So what do I do every day? That is something that has been somewhat of an obstacle so far. The planned roles for me were dependent on the new clinic facility being open, which it is not. The current clinic has only two exam rooms - so it is actually a bit overstaffed currently with two volunteer nurses and three regular nurses. Although since no one plans ahead in Kabala - including who will be at work the next day - it has been working out. I have shadowed Theresa's pre-natal exams to get a sense of how the clinic works. I might keep working with her doing health education with patients on a one to one kind of basis during their exams with her. I have undertaken an enormous project of unpacking, organizing, and cataloguing donations the clinic has received. It is difficult to understand why, but the clinic is not in the practice of unpacking and using the donations it receives. They are kept in boxes in the exam rooms or packed away in an extraordinarily musty basement. And they've been that way for years. With the help of another volunteer (a nurse from Canada who is with CITA for a year) I've unloaded quite a few boxes of musty bandaids, un-usable surgery equipment, toothbrushes, miscellaneous medicine samples and old prescriptions. There is far more than the clinic can actually hold. I'm in favor of burning much of it, but Theresa wants to keep most things.

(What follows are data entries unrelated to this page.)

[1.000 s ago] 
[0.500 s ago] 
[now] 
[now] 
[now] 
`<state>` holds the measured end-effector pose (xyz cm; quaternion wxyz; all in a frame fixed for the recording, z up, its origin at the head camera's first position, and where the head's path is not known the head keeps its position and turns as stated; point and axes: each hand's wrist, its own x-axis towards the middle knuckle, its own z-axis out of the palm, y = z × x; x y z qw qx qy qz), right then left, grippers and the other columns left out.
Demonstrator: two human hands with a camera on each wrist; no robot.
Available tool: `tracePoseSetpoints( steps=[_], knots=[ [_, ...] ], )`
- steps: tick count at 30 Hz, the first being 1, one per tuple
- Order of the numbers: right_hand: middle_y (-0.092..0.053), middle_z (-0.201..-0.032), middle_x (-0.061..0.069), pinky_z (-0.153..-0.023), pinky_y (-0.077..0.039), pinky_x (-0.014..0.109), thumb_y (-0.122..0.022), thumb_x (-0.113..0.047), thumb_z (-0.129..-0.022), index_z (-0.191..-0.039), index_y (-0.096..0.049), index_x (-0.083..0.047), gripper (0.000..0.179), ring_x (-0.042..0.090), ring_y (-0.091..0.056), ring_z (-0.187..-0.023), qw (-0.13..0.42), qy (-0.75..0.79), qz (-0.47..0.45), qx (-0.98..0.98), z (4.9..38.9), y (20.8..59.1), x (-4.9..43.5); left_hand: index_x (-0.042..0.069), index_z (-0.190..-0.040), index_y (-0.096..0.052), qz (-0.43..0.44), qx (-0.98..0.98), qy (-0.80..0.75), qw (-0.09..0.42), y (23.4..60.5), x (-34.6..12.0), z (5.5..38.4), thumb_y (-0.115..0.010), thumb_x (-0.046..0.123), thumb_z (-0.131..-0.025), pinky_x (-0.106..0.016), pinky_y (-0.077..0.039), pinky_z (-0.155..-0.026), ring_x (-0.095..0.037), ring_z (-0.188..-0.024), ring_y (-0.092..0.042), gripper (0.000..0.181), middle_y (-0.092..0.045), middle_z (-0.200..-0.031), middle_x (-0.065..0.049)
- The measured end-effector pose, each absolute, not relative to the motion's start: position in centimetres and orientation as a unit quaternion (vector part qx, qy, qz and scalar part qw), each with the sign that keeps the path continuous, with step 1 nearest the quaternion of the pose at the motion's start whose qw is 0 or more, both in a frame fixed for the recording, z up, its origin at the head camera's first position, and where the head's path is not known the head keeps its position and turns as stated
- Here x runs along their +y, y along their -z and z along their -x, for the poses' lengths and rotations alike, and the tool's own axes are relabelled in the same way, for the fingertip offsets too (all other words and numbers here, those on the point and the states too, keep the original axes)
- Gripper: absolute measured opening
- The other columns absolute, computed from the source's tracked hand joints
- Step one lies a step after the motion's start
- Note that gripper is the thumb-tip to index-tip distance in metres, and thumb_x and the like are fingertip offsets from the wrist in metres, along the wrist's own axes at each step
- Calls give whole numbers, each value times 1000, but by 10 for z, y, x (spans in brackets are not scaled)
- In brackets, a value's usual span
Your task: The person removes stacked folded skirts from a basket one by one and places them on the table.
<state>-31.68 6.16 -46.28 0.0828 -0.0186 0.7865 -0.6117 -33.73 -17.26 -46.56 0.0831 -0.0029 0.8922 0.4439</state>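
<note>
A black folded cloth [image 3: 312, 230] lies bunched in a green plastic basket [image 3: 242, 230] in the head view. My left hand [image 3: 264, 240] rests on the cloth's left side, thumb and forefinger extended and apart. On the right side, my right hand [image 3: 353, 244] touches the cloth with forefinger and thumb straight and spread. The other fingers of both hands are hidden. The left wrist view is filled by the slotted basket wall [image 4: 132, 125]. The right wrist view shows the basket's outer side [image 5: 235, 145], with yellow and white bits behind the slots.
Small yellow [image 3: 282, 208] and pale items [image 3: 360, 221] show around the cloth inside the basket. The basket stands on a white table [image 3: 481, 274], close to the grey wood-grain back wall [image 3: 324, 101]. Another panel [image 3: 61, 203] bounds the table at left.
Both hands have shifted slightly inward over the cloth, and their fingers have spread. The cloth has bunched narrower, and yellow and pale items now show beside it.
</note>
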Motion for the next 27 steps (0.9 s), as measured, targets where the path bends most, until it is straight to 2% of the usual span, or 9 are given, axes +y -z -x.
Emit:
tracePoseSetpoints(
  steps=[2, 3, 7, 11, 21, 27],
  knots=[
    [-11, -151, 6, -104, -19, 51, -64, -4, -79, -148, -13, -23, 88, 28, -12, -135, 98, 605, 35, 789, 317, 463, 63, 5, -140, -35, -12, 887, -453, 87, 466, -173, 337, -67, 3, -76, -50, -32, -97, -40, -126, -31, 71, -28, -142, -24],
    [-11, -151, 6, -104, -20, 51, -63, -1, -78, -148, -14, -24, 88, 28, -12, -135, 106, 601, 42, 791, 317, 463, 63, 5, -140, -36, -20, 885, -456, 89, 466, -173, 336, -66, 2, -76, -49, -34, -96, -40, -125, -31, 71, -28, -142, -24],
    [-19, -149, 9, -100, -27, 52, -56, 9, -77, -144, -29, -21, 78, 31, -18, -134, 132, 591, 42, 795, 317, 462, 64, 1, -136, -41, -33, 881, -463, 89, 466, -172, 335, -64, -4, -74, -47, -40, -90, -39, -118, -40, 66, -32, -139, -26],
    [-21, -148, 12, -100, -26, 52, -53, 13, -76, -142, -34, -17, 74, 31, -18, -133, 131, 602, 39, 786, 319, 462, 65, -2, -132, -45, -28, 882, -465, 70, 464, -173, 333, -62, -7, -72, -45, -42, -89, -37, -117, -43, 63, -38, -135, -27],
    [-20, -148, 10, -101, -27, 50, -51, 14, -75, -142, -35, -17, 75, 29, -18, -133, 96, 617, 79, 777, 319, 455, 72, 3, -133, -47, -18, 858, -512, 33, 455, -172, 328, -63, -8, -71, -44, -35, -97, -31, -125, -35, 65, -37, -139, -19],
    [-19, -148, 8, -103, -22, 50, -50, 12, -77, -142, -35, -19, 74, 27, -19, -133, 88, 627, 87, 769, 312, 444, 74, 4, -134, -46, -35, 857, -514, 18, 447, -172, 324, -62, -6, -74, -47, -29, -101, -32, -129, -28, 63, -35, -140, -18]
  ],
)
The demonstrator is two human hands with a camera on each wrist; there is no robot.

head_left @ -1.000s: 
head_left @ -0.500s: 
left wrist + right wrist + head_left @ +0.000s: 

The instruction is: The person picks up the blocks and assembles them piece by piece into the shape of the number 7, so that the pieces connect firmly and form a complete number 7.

I have also taken on grant writing sooner than planned. I've been working with a grant quite a bit - but there are some difficulties. The grant is mostly ready to submit but communication and planning are difficult to the point that I have no way of knowing if anyone wants to implement the project the grant has planned. We've in fact, already won another grant to do the project, but no one is doing big parts of it. The project involves a lot of education regarding health rights, which I could have come prepared to do, but didn't.
So my days are spent at the clinic in a combination of observing, considering grants, unloading, and other miscellaneous jobs.
The harder part is the evening. Which starts at 4 or earlier. People's work days end early in Kabala. If I haven't already, I will search out internet (I can only access it until about 5pm). After 7, reading and writing become significantly more difficult with no electricity, but unless I'm passing the time with some of the other 8 English speaking people in town, that's about all there is to do. I try to stay up until at least 10, but I'm often asleep by 9. There's random activities I get drawn into by Theresa's kids as well such as 'seeing a film in town*' or heading to the chief's house to watch CNN. *Seeing a film involves going to a building in the market and sitting down in front of your choice of 1 of 6 Nigerian soap operas or terrible American action movies. The play them continuously on a loop. The first time I went I saw the last half of a later Wesley Snipes movie and the first half of Half Past Dead.